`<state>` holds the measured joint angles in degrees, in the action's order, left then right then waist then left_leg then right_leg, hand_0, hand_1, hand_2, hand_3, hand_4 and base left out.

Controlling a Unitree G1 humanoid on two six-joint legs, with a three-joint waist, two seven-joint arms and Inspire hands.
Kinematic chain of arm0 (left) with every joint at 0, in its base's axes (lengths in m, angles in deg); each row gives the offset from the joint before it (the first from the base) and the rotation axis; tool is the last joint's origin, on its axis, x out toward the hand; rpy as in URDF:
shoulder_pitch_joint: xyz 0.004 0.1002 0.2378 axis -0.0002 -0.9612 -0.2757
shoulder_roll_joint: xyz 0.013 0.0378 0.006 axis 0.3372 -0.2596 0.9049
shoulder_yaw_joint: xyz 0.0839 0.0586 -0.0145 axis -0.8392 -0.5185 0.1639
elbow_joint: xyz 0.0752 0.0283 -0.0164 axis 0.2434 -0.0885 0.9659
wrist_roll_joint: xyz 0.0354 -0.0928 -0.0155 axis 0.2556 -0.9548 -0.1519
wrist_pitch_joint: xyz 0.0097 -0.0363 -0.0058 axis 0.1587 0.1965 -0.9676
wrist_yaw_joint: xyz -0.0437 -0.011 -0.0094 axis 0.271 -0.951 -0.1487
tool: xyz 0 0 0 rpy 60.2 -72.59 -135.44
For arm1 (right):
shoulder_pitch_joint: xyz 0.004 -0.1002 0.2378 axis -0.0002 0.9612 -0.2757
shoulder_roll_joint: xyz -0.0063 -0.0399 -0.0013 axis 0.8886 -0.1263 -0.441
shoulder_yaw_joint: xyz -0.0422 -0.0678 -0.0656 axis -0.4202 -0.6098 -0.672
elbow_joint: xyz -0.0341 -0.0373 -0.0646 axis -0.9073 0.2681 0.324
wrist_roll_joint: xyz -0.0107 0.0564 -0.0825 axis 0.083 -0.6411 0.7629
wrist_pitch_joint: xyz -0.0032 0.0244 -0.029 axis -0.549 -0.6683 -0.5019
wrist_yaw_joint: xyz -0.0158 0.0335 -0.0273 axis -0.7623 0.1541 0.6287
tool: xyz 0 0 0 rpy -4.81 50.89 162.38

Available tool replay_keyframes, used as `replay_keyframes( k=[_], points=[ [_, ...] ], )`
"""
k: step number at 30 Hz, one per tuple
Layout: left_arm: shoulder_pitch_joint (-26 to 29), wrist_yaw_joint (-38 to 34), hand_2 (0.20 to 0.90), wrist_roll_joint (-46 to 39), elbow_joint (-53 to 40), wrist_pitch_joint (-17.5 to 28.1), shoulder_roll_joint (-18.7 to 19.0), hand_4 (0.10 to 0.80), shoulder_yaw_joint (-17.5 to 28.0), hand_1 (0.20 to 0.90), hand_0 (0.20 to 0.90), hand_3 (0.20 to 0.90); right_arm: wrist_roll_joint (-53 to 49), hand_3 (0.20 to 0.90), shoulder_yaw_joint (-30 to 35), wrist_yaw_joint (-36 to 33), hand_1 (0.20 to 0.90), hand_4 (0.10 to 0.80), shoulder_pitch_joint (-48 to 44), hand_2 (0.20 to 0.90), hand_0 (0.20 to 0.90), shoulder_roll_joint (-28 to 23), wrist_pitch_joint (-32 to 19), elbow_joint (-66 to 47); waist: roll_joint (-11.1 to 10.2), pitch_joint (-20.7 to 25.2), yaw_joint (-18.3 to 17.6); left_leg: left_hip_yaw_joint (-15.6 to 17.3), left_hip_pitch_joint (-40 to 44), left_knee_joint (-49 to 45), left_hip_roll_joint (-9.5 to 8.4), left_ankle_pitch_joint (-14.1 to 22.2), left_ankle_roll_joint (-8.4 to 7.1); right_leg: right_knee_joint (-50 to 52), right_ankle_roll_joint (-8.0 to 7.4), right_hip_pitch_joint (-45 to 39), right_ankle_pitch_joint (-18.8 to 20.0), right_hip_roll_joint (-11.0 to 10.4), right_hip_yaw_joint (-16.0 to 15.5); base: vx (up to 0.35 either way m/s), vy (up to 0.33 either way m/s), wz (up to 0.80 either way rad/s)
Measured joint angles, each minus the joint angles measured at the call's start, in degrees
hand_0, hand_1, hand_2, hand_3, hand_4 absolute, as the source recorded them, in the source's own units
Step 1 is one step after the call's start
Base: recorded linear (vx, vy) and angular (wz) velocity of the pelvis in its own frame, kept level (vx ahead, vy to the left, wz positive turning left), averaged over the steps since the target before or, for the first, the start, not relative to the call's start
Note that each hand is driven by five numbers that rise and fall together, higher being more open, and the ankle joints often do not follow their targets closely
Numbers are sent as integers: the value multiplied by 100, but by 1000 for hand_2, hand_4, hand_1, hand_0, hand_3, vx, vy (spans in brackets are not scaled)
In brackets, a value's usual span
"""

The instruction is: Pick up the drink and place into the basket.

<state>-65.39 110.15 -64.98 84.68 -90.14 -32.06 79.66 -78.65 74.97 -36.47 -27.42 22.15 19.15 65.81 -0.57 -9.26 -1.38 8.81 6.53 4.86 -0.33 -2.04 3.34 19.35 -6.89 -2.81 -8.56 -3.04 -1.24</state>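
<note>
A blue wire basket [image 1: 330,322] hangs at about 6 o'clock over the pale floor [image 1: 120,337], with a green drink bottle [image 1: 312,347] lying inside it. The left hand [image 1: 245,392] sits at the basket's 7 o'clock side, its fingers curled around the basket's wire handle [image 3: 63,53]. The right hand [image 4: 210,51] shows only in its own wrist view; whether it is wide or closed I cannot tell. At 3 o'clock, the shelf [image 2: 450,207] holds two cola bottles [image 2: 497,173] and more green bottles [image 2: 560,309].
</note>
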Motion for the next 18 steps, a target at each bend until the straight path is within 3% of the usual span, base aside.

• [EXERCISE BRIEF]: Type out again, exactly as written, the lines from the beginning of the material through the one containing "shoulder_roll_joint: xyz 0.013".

• [RESULT OF THE TASK]:
`<state>` holds the measured joint angles in degrees, in the action's order, left then right then waist then left_leg then right_leg, hand_0, hand_1, hand_2, hand_3, hand_4 and base left out.

Controlling a Unitree G1 humanoid on two six-joint legs, with a three-joint waist, two seven-joint arms and Inspire hands.
Kinematic chain of arm0 (left) with every joint at 0, in its base's axes (lengths in m, angles in deg); each row gives the offset from the joint before it (the first from the base) and the rotation axis; tool is the last joint's origin, on its axis, x out toward the hand; rpy as in URDF:
shoulder_pitch_joint: xyz 0.004 0.1002 0.2378 axis -0.0002 -0.9612 -0.2757
shoulder_roll_joint: xyz 0.013 0.0378 0.006 axis 0.3372 -0.2596 0.9049

The response is now complete.